How to Search Engine Optimize (SEO) Your Help Documentation
Continuing with my ongoing analysis of why people can't find answers in help, we come to #4:
The user searches for the answer, but the help's poor SEO prevents the answer from surfacing.
This reason received 81 votes -- the third most voted reason.
I've written about search engine optimization (SEO) in the past, but this time I want to focus my attention more on SEO of help material rather than web pages in general. You can get info on SEO from a near infinite number of sources online, but few of them address SEO in the context of documentation.
Tech writers don't have much time for SEO
First, although I know that basic SEO involves analyzing your user's keywords and then optimizing your page with those keywords, as well as figuring out clever ways to back to pages (preferably through external sites), few technical writers have time to do this.
Most of us are working in agile environments with rapid publishing cycles. Just getting help ready for the next release consumes most of our time. We're not worrying about whether we're using the right keywords and if we're repeating them in optimal places on the page. Heck no! We're hoping that we've covered all the information bases and that the material is clear, accurate, and integrated with the rest of the documentation before release.
Given that we focus more on information than search engine optimization (SEO), how can we still adequately address SEO with help material?
Publishing platforms do matter
While technical writers may not have time to address SEO in their material, the publishing architecture of documentation is something that can be controlled. If your publishing platform is optimized for search, then you can minimize the time needed to SEO your content and instead focus on content creation.
I suspect that many help platforms have poor SEO. In a Madcap Software webinar earlier this week, Justin Brock noted how he addressed SEO with his Flare output. He shifted away from iframes in his output by changing the structure of the URLs (using /content/index.htm rather than /Default.htm). He also incorporated Twitter Bootstrap and his own navigation system based on snippets in the output.
Justin noted a few other tips in his webinar, like paying attention to the URL hierarchy, but his point about iframes being bad news for SEO seemed most salient. If your help platform uses iframes and you're publishing on Google, your SEO is probably minimal. (By the way, check out Justin's Flarestrap project if you're using Flare.)
iframes are better than framesets, but both have a negative impact on search engines. An iframe basically pulls content from another source into your page dynamically. When you open up a help topic, right click, and view the source, if you can't find the text on the page you're reading, then chances the publishing mechanism uses an iframe for the content.
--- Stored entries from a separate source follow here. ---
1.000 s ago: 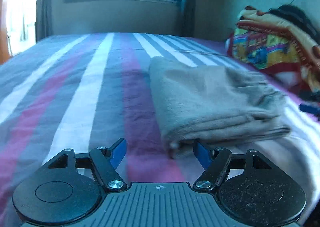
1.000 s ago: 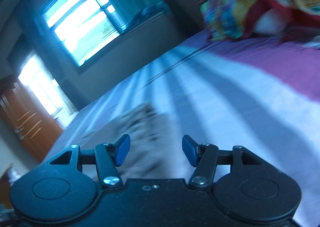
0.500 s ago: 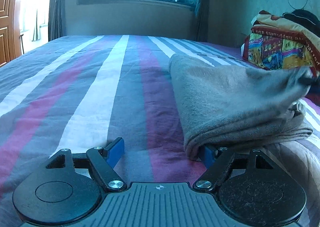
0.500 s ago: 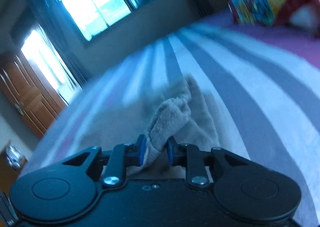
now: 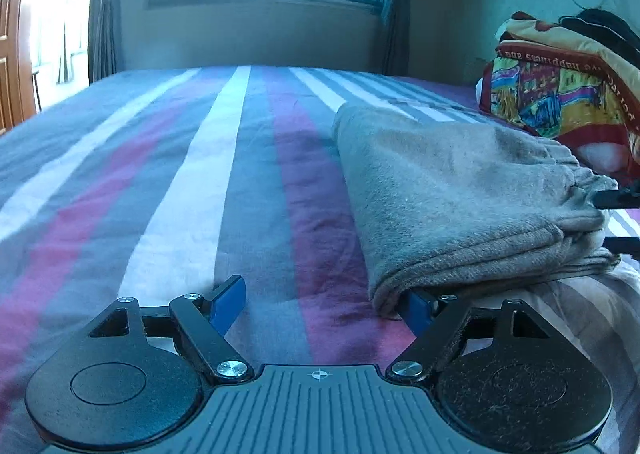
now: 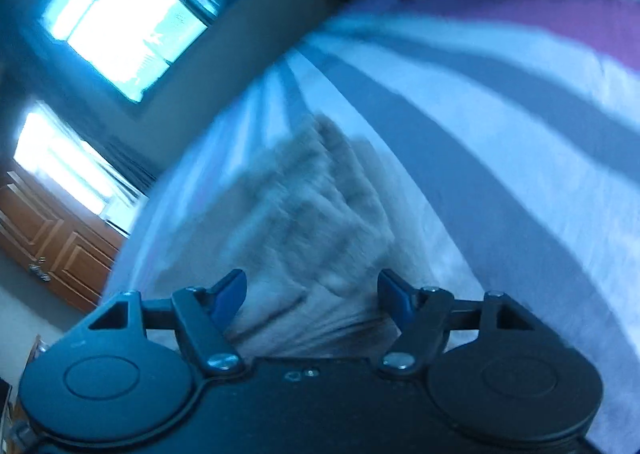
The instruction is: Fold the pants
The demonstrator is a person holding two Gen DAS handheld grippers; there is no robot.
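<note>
Fingers [image 6: 230,290] of right gripper [image 6: 311,294] are spread wide w/ nothing between them; half a sec ago they were clenched on the waistband, so that corner's been let go. Left gripper [image 5: 320,302] also released, one finger tucked under the folded grey sweatpants' [image 5: 452,193] near edge. Pants sit stacked on striped bed [image 5: 200,181]; fold looks about done. Blanket [image 5: 560,89] at right shows text, partly legible as "happiness".
</note>
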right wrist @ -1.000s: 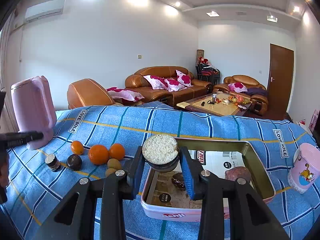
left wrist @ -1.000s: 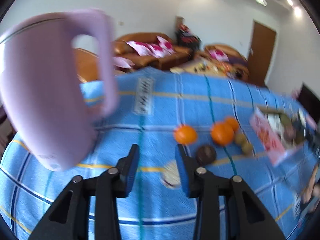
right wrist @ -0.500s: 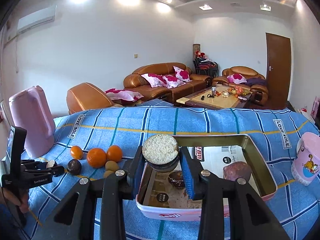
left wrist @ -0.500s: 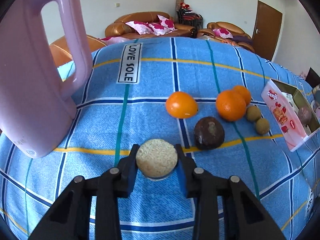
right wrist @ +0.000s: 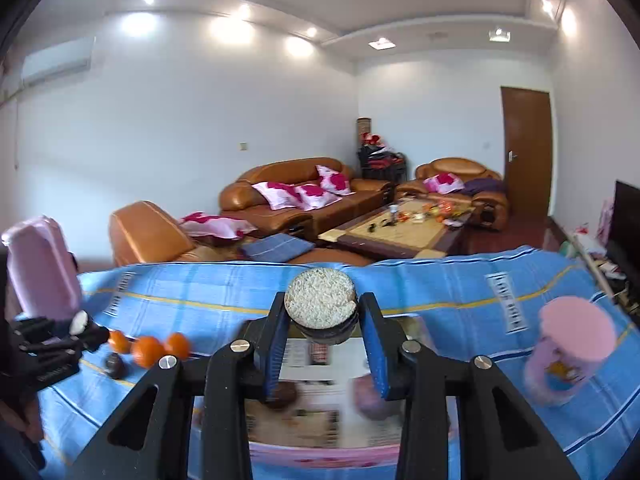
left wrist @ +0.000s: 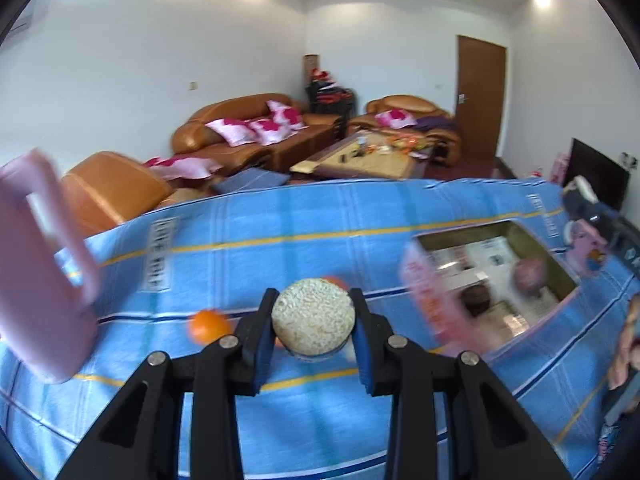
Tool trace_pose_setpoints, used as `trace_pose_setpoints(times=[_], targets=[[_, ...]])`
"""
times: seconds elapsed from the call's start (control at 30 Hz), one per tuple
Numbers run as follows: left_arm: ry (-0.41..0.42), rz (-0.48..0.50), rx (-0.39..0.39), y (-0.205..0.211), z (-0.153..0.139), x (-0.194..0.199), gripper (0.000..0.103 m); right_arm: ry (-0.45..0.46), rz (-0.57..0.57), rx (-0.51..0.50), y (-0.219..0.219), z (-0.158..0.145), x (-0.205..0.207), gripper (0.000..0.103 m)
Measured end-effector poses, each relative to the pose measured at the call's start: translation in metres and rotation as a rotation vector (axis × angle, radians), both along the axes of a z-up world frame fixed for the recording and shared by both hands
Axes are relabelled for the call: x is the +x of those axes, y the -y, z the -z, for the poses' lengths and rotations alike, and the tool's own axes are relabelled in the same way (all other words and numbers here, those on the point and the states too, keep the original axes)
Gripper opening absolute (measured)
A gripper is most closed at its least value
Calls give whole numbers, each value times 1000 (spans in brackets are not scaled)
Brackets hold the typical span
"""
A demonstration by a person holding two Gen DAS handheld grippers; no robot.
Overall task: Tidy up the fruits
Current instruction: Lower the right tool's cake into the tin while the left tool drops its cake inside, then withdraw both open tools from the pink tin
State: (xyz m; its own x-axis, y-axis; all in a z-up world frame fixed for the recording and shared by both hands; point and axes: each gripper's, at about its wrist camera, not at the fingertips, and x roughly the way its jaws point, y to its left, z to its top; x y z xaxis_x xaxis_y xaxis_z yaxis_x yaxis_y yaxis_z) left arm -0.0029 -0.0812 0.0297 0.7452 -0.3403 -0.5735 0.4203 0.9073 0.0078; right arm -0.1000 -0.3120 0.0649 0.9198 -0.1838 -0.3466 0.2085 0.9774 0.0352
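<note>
Over the blue checked cloth (left wrist: 320,408) both grippers were raised, each with a small round thing pinched between its blue pads. The left gripper (left wrist: 314,338) was clamped on a pale, grainy-topped fruit (left wrist: 313,326), held clear of the cloth with the pads pressing its sides. Just behind it lay a blurred orange (left wrist: 208,325) on the cloth. Off to that gripper's right sat the open pink-sided box (left wrist: 434,308), with a pinkish fruit (left wrist: 529,276) and a dark round one (left wrist: 475,299) lying inside. A tall pink jug (left wrist: 38,280) stood at the far left.

The right gripper (right wrist: 322,322) was likewise closed on a round dark piece with a white grainy top (right wrist: 320,304), and it hung above the same box (right wrist: 320,452), whose printed floor showed under the fingers. From that side the three oranges (right wrist: 148,350) lay in a row on the cloth, with a dark fruit (right wrist: 114,365) just in front of them, near the black frame of the other gripper. A pink cup (right wrist: 568,360) stood on the cloth at the right, well apart from the box.
</note>
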Motion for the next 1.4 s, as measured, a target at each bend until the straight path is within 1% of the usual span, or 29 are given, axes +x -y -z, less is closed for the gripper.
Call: trace_pose_setpoints(times=[0.1, 0.23, 0.37, 0.43, 0.5, 0.57, 0.7, 0.8, 0.93, 1.13, 1.27, 1.3, 1.33, 1.37, 1.4], targets=[[6, 45, -2, 32, 2, -2, 36, -26, 40, 23, 25, 5, 1, 37], [-27, 95, -17, 75, 6, -4, 36, -55, 59, 105, 53, 11, 8, 37], [-29, 114, 4, 116, 14, -5, 36, -95, 61, 137, 63, 20, 18, 37], [-38, 105, 12, 129, 18, -6, 36, -118, 58, 127, 62, 26, 26, 37], [-52, 106, 8, 136, 23, -9, 36, -144, 59, 112, 58, 33, 33, 38], [-61, 125, -6, 142, 28, -13, 36, -176, 48, 118, 57, 40, 42, 38], [-49, 136, 53, 150, 36, -17, 36, -211, 40, 142, 60, 48, 50, 38], [-65, 141, 32, 146, 36, -17, 36, -228, 33, 152, 59, 52, 53, 38], [-98, 137, 47, 147, 39, -15, 36, -251, 25, 141, 55, 58, 57, 38], [-108, 134, 42, 149, 41, -14, 36, -247, 19, 126, 50, 58, 55, 38], [-107, 130, 43, 149, 41, -14, 37, -217, 19, 159, 53, 54, 50, 38], [-103, 129, 37, 149, 40, -15, 41, -197, 20, 177, 54, 51, 47, 38], [-98, 125, 31, 148, 39, -16, 51, -177, 21, 189, 55, 48, 45, 38], [-92, 116, 27, 147, 37, -18, 58, -154, 22, 196, 55, 46, 41, 38], [-82, 103, 24, 147, 35, -19, 74, -133, 26, 197, 56, 43, 38, 42]])
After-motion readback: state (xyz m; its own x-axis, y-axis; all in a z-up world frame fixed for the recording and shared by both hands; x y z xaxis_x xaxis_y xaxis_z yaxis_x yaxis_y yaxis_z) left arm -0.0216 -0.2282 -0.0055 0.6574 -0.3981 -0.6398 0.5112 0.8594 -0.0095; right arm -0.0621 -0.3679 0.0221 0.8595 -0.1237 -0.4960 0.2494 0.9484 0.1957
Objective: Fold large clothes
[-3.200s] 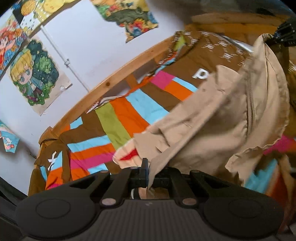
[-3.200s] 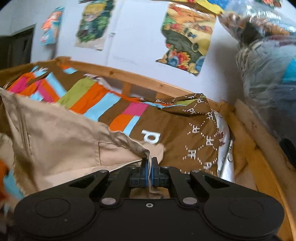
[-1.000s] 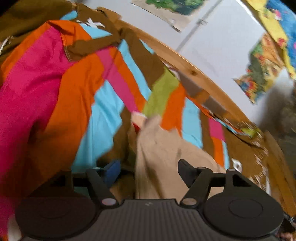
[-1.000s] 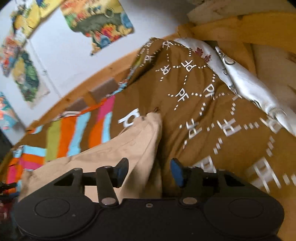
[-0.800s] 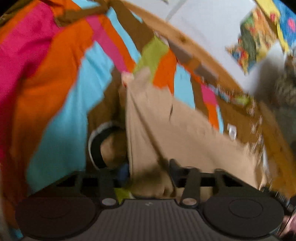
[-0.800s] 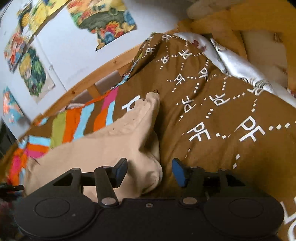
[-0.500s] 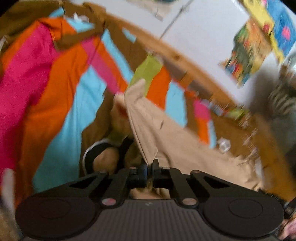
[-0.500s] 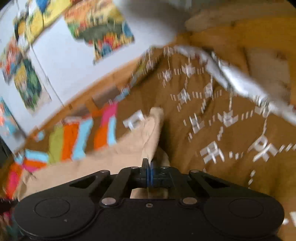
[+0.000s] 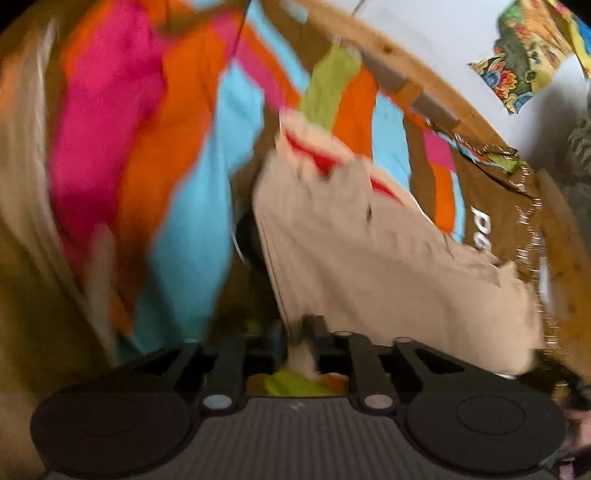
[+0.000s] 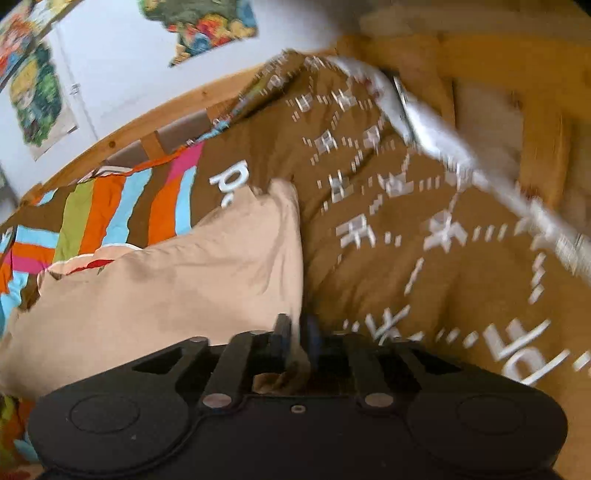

iframes are valid techniques for HTML, but I think Google tries to rank the original source of information -- following back to the original source rather than the embedded instance. If the original source leads to some dark corner of your publishing files, one that is stripped of context, pulling the content out on its own may appear odd.
Why do help tools use iframes? I think many help authoring tools use iframes in order to accommodate the table of contents (TOC) in the sidebar. To enable a TOC that gives you rapid navigation through folders, allowing you to expand and collapse and jump from one article to the next, the TOC is usually decoupled from the main content window.
While this may make documentation more navigable via a TOC, we must remember that a lot of people, if not more, use search instead of the TOC to find content. As such, any iframes that hide information from search should be avoided if you want to make content more findable in search.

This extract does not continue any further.